The project students are also working with the UC Davis Graduate School of Management and the Division of Social Sciences to create a business plan for the home.
“We want to use this as a way to showcase the ability for zero net energy to be affordable and to do it with a business model in place to implement change in California,” said faculty adviser Frank Loge, a professor of civil and environmental engineering. “If we don't win the competition and still market it, some of us will feel like this has been a very successful effort.”
Nothing but net
UC Davis has proven itself a national leader in zero-net-energy design. In 2011, it opened West Village, a public-private partnership with West Village Community Partnership LLC and the nation's largest planned zero-net-energy community. This past spring, it debuted the Honda Smart Home, which produces enough renewable energy to power both the home and a Honda Fit electric vehicle in its garage.
Private builders and homeowners worldwide have also taken on the challenge of creating homes that produce as much energy as they consume, and the California Public Utilities Commission has a goal for all new residential homes to be zero net energy by 2020. Yet such residences still tend to fall on the upper financial spectrum of the real est
ate market.
“As part of our effort at UC Davis, we want to make zero-net-energy housing affordable for everyone,” Loge said. “We're trying to drive down the price point of zero-net-energy housing to help the housing market understand that you can have affordable, nice homes that are zero net energy.”
Big cut in price
Price estimates for most homes that compete in the Decathlon range from $300 to $350 per square foot. Team Aggie Sol intends to cut that price by more than half, to $70 to $150 per square foot.
One way they're doing that is by creating a relatively simple, modular design using prefabricated materials. The Aggie Sol design also addresses the health and living concerns associated with farmworkers' current housing conditions, such as poor air quality, crowding and lack of shade.
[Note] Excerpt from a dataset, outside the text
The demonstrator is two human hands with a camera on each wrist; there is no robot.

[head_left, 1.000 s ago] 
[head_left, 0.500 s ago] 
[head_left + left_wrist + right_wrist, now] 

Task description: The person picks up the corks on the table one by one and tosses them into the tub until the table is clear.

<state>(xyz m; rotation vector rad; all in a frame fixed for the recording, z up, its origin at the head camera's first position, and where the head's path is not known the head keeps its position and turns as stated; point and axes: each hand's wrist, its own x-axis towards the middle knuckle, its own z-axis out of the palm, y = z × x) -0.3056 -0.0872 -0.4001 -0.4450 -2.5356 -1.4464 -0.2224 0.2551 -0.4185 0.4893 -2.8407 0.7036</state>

The home combines public and private spaces in three linear zones: Two climate-controlled living spaces are separated by an enclosed deck. The zones act as climate buffers that maximize passive cooling in summer and passive heating in winter. It will also feature “smart home” technology that aligns the home's needs with the electrical grid, communicating with the resident and power provider to manage energy systems more effectively.
The team plans to begin building the house in January on the UC Davis campus but has not yet chosen a location. Loge said they intend for the home to be built in a public place.
The Department of Energy provided a $50,000 grant to Aggie Sol, while the team is attempting to raise at least another $700,000 for training, travel, equipment, uniforms and team-building costs.